List of mayors since the democratic elections of 1979
| Term | Mayor | Political party |
|---|---|---|
| 1979–1983 | Simón García Ceña | Independent |
| 1983–1987 | Juan José Altuzarra Arenzana | Independent |
| 1987–1991 | Juan José Altuzarra Arenzana | UCD |
| 1991–1995 | Juan José Altuzarra Arenzana | UCD |
| 1995–1999 | Esteban Ignacio Martínez Cornejo | PP |
| 1999–2003 | Esteban Ignacio Martínez Cornejo | PP |
| 2003–2007 | Jesús Clemente García González | PSOE |
| 2007–2011 | Jesús Clemente García González | PSOE |
| 2011–2015 | Fulgencio Francisco Fernández Pablo | PP |
| 2015–2019 | David Villoslada García | PSOE |
| 2019–2023 | David Villoslada García | PSOE |
| 2023– | n/d | n/d |

== Notable people ==
- Juan Jose Garcia Failde judge of the Roman Rota
- Eduardo Martínez Somalo (1927–2021): Cardinal of the Roman Catholic Church and Camerlengo of the Pope until 2007.
- Abel San Martín "Barberito I" (1927–1980): Pelotari Spanish champion in the individual category.
- Domingo Salazar (1525–1594): Archbishop de Manila.
- Benito Ignacio de Salazar (1615–1692) Bishop of Barcelona and president of the General Deputation of Catalonia between (1689–1692).

== Sports ==
Baños de Río Tobía has a soccer team, the Club Deportivo Bañuelos, founded in 1982, this club competes in Regional Preferente de Rioja. They dress in full red, with white details. The CD Bañuelos played 2 seasons in the Tercera División.

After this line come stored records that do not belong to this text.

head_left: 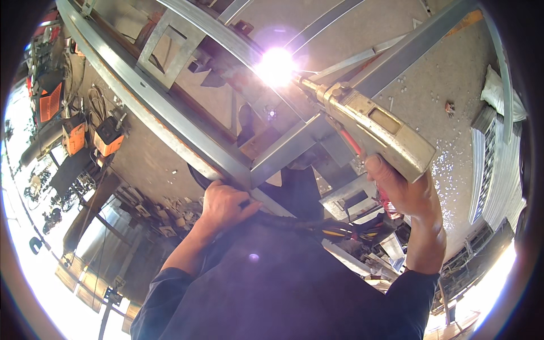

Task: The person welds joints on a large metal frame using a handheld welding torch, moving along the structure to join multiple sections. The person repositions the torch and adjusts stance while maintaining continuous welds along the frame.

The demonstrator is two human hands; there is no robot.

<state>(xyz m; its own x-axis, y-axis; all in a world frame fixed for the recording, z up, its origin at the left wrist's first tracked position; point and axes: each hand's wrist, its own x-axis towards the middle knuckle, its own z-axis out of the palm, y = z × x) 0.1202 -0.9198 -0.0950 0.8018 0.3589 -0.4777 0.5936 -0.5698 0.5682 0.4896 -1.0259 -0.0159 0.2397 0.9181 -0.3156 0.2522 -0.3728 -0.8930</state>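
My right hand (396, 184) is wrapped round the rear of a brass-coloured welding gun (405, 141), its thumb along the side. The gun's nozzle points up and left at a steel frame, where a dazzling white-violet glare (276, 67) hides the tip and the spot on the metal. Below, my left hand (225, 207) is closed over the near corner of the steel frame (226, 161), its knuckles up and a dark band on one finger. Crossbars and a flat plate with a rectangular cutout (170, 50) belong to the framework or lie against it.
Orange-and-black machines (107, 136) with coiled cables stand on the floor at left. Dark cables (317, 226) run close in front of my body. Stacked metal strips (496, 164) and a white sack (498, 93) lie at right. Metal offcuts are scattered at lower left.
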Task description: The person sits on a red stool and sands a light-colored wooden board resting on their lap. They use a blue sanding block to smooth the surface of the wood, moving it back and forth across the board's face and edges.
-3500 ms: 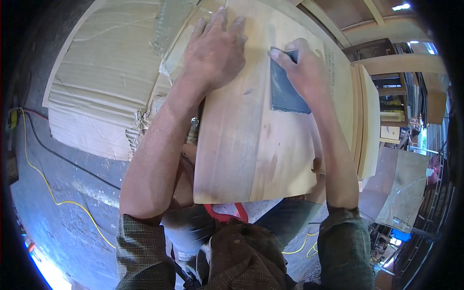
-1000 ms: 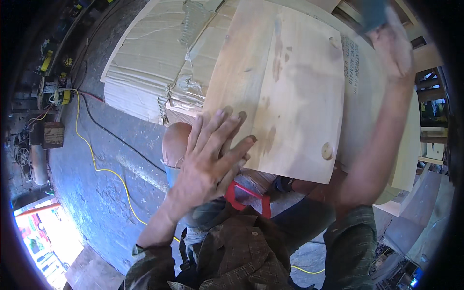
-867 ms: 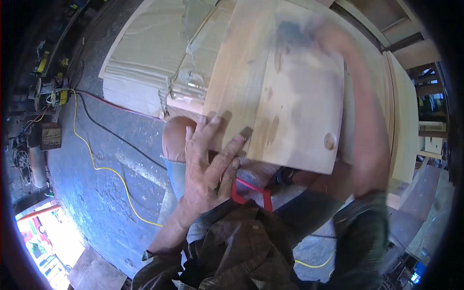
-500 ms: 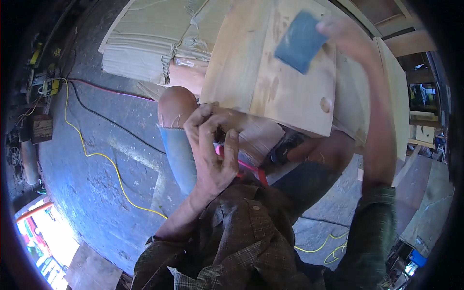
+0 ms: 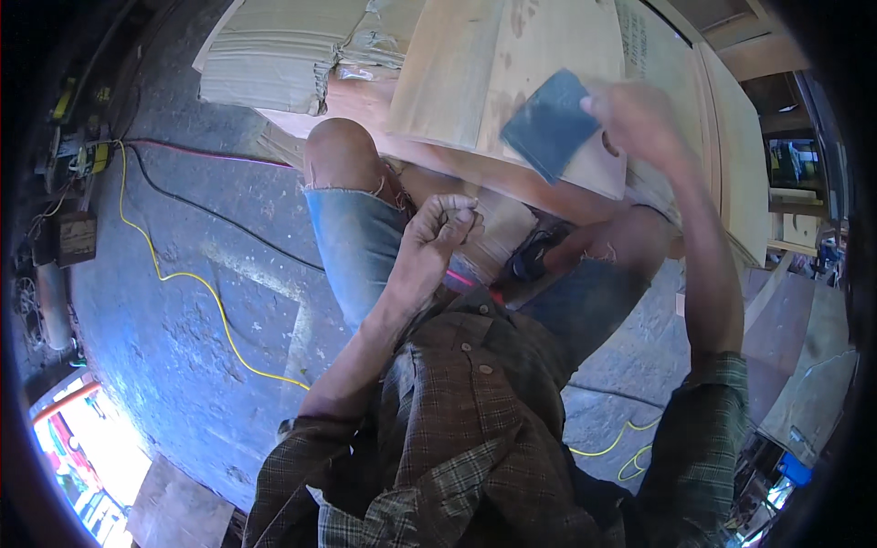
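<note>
A dark blue-green sheet of sandpaper (image 5: 548, 130) is pinched at its right corner by my right hand (image 5: 637, 126), which is slightly blurred. The sheet is over the near part of a pale wooden panel (image 5: 448, 78) with darker smudges, hiding some of its surface; I cannot tell whether it touches the wood. My left hand (image 5: 437, 236) is raised in front of my lap, between my knees, off the panel. Its fingers are curled in against the thumb, and whatever they hold, if anything, cannot be made out.
Flattened cardboard (image 5: 274, 64) lies left of the panel. More pale boards (image 5: 735, 155) stand at the right. A yellow cable (image 5: 210, 297) and a dark cable (image 5: 215, 212) run over the grey floor (image 5: 174, 365). My bent knees (image 5: 340, 151) flank the panel's near side.
My left hand has come off the panel's near edge, drawn back toward my lap and curled its fingers. My right hand has brought the sandpaper nearer and slightly left.
</note>
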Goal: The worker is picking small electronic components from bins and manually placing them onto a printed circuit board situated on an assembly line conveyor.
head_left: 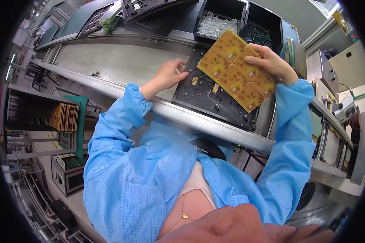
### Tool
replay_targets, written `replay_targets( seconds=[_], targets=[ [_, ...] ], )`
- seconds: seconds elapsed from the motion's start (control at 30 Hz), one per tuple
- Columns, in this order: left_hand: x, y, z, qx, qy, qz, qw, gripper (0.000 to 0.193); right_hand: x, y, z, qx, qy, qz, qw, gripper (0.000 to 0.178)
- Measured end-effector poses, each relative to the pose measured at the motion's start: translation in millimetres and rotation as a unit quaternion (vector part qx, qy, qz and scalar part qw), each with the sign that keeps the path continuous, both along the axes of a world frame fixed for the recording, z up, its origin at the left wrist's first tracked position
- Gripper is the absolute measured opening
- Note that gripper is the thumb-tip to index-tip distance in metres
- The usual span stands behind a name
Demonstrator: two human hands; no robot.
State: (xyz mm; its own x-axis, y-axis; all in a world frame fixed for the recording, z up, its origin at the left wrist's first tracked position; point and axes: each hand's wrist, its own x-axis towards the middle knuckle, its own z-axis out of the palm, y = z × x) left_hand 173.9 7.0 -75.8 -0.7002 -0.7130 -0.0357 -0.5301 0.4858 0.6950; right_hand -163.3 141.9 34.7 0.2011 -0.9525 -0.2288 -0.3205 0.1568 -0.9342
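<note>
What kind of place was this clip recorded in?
Most likely an electronics assembly line: the right hand holds a yellow panelised circuit board over a black fixture tray on a metal conveyor, with black component bins behind.

Grey conveyor line (121, 60), metal racks (36, 113)

Place: an electronics assembly factory line.
Line: a long metal conveyor (121, 60) ran past the worker.
Parts: black bins (221, 20) held small components (white and dark).
Storage: a rack of yellow circuit boards (63, 117) stood nearby.
Clothing: a blue anti-static smock (121, 178).
</note>
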Motion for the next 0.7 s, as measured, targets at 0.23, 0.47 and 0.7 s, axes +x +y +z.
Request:
replay_targets(
  seconds=[0.23,0.47,0.7],
  targets=[
    [10,-16,7,0.102,0.039,-0.038,0.993,0.044,24,-38,-20,0.116,-0.045,0.053,0.991,0.047],
    [26,-30,11,0.14,0.065,-0.046,0.987,0.045,49,-72,-34,0.188,-0.003,0.073,0.979,0.046],
    [34,-45,13,0.129,0.061,-0.048,0.989,0.045,73,-69,-42,-0.05,0.325,0.057,0.943,0.048]
  ],
)
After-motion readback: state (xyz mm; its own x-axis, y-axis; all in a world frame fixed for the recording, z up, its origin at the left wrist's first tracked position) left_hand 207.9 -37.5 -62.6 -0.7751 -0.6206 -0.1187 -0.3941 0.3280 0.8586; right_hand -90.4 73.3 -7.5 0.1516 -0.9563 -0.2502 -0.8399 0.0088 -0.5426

Annually, on the last Saturday of April, there is a night walk of about 63 km (39 miles) that goes from Logroño to the Monastery of Nuestra Señora de Valvanera, this night walk is known as La Valvanerada. The town collaborates in its organization by distributing supplies with a chocolate bar and carrying out controls.
An amateur Mano pelota championship takes place during the summer, bringing together numerous competitors from different categories. "The day of the bicycle" is another sports activity, organized in June, a march takes place around the town, attended by a good part of its inhabitants.